I’ve long been intrigued by how men who are in relationships with women feel about their partners’ bodies – especially the slightly more nitty-gritty stuff. Because let’s face it: it’s quite weird living in close proximity to a fellow human whose biology is so similar and yet so different to your own. Drummer Boy is never anything but complimentary about my un-supermodel physique, but I sometimes wonder: does he find periods a bit grim? Does he wish my face was less Cabbage Patch-y? Does he ever pity me my hormonal break-outs? But then I ask myself how I’d feel about those things if the roles were reversed, and I calm down. There’s a line in the novel Secrets Of A Family Album by Isla Dewar that’s stuck with me for years, and it’s possibly one of the wisest things I’ve ever read. It runs roughly thus: “you don’t love someone because they’re beautiful, they’re beautiful because you love them”.

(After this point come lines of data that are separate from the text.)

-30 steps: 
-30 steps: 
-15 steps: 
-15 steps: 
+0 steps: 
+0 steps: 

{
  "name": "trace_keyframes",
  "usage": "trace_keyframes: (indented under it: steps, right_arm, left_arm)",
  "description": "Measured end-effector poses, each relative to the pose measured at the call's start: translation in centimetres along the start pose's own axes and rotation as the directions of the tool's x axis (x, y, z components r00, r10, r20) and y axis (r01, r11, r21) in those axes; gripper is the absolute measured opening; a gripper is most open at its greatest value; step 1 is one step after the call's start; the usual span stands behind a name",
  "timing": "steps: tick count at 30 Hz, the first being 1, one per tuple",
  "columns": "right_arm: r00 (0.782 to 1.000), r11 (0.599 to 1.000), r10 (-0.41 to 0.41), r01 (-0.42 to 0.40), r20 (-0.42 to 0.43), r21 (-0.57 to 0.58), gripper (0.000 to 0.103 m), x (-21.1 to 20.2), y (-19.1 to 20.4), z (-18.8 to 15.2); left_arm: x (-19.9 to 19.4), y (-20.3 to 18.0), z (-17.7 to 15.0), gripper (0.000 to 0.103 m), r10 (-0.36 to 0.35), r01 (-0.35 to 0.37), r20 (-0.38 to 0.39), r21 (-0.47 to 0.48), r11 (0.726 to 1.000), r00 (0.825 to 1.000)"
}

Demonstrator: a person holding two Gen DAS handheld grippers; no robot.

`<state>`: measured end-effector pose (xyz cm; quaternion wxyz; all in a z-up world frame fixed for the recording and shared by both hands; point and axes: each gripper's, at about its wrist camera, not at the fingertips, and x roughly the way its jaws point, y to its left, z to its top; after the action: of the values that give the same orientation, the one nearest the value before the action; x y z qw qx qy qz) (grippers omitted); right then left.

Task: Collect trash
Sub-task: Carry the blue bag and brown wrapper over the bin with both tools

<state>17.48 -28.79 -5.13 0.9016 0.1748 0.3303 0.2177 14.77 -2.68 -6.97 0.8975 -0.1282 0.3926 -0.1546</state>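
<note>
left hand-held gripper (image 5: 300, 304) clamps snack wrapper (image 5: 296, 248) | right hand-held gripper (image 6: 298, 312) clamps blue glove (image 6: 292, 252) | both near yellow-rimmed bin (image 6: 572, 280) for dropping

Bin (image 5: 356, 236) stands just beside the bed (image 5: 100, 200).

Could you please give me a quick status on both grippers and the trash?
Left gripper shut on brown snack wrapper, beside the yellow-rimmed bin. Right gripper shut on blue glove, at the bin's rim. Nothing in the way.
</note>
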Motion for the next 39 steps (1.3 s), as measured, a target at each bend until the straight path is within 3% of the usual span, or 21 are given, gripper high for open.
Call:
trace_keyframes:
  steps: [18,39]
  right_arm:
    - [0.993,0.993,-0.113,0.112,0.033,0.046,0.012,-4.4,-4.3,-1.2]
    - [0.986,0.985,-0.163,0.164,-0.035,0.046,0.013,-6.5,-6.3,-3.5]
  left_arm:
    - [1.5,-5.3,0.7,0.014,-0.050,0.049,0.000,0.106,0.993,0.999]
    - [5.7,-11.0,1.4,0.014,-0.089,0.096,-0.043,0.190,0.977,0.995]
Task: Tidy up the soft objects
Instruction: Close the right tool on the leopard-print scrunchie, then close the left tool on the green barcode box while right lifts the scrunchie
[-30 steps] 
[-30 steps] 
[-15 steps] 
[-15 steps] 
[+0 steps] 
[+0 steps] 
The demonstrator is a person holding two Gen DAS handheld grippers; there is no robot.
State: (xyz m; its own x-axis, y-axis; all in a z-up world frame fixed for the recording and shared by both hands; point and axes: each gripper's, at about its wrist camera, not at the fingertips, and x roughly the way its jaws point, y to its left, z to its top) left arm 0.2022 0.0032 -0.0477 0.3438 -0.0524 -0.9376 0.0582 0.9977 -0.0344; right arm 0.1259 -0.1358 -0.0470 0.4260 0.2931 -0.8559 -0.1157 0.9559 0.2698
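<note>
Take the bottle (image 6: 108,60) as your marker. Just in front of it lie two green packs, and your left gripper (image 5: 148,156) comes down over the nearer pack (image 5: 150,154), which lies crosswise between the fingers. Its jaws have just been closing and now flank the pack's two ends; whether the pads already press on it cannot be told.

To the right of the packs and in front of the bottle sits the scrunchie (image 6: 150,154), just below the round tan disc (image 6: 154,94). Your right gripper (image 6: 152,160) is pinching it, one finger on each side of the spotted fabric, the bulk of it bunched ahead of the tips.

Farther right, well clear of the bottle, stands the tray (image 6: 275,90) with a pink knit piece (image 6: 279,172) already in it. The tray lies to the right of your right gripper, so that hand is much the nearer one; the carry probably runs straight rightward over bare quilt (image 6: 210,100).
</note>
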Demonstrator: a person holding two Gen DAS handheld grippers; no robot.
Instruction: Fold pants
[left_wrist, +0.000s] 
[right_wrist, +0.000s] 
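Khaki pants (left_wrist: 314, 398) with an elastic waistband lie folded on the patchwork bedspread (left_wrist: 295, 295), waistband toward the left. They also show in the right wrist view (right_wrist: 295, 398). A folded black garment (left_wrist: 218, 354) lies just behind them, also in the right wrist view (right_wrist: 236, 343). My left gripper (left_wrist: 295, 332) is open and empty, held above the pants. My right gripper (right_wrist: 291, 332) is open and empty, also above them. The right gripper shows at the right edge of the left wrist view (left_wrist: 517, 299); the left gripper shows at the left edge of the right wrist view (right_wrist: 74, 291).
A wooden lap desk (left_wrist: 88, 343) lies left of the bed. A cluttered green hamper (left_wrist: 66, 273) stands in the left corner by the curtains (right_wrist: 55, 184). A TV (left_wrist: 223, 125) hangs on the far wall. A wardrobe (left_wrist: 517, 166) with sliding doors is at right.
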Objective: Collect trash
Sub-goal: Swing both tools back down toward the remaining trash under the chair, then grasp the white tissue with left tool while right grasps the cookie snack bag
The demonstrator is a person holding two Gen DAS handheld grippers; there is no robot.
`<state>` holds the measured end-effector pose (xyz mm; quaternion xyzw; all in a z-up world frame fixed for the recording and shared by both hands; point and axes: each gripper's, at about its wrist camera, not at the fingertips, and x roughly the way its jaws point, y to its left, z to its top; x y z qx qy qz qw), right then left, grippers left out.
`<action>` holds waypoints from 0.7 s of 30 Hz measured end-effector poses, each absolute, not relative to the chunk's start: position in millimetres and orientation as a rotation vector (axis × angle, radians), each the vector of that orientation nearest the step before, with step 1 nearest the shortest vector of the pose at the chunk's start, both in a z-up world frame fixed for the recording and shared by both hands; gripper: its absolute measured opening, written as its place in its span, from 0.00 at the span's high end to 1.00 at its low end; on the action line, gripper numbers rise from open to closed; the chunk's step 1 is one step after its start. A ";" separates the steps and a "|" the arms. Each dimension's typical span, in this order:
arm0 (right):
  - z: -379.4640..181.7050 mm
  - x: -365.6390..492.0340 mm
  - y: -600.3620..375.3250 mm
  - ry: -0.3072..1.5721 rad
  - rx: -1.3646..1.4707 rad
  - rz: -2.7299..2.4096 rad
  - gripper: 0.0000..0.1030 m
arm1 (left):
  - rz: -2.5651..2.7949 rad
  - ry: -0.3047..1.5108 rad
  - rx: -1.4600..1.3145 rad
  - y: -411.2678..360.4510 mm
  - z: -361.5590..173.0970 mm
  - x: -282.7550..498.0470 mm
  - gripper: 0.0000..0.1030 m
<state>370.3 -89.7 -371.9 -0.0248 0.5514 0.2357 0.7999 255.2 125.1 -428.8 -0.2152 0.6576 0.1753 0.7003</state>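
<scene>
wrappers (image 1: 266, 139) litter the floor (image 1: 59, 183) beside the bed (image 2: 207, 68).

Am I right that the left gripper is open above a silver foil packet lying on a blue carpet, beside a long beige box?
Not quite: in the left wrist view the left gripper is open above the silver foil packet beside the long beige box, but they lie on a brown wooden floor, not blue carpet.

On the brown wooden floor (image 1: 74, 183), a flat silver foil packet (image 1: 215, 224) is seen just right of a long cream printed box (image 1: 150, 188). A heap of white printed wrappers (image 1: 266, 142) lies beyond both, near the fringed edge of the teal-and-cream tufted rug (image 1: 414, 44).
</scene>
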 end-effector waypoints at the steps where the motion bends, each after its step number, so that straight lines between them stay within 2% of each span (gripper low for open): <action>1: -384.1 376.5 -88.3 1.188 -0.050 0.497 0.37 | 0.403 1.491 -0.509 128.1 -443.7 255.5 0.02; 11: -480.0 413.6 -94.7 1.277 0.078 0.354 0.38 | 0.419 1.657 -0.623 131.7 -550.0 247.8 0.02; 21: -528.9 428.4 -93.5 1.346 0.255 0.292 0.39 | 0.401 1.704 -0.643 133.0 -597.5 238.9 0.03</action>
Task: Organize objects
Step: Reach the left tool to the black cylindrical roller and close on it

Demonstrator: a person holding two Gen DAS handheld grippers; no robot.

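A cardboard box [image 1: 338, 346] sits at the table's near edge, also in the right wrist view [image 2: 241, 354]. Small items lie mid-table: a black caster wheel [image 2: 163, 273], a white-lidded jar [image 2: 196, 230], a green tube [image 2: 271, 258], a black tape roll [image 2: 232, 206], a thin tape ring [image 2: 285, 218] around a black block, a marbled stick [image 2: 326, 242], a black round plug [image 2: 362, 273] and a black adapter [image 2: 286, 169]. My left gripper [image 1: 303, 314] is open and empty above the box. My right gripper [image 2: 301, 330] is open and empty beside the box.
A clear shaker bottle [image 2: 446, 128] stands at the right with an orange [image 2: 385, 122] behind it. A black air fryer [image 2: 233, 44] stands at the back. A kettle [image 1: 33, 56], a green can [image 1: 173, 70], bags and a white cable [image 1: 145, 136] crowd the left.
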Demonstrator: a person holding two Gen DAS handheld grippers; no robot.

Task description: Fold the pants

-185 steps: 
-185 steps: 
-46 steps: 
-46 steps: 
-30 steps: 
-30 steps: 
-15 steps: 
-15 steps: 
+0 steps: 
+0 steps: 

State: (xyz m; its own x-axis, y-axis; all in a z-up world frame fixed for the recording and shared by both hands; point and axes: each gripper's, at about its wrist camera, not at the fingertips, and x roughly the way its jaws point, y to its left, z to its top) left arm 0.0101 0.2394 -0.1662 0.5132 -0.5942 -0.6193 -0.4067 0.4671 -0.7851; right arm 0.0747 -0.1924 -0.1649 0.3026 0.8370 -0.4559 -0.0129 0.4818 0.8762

And how true that is. The most handsome man in the world, chiselled of face, thick of hair and broad of both shoulder and smile, will instantly lose his appeal if his words or behaviour leave you confused or unsteady or feeling like an idiot. If I could give my younger self any advice, it would simply be this: notice how people make you feel, and stay with the ones who make you feel good. Pleasing looks may create a spark, but it’s the words and deeds behind those looks that start the fire.
It may be overly harsh, but if Robbie Tripp had the understanding of feminism that he claims to have, his Instagram post would have been about how much he loves his wife’s brain. Her wit, her jokes, her kindness, her ability to cheer him up on his bad days, her tenacity – not the packaging those things arrive in. Lust is skin-deep, but love? Love is weaved in shared laughter, shared secrets and shared dreams. A man praising a woman’s body is entirely unsurprising. A man praising a woman’s brain? That’s the thing we need more of.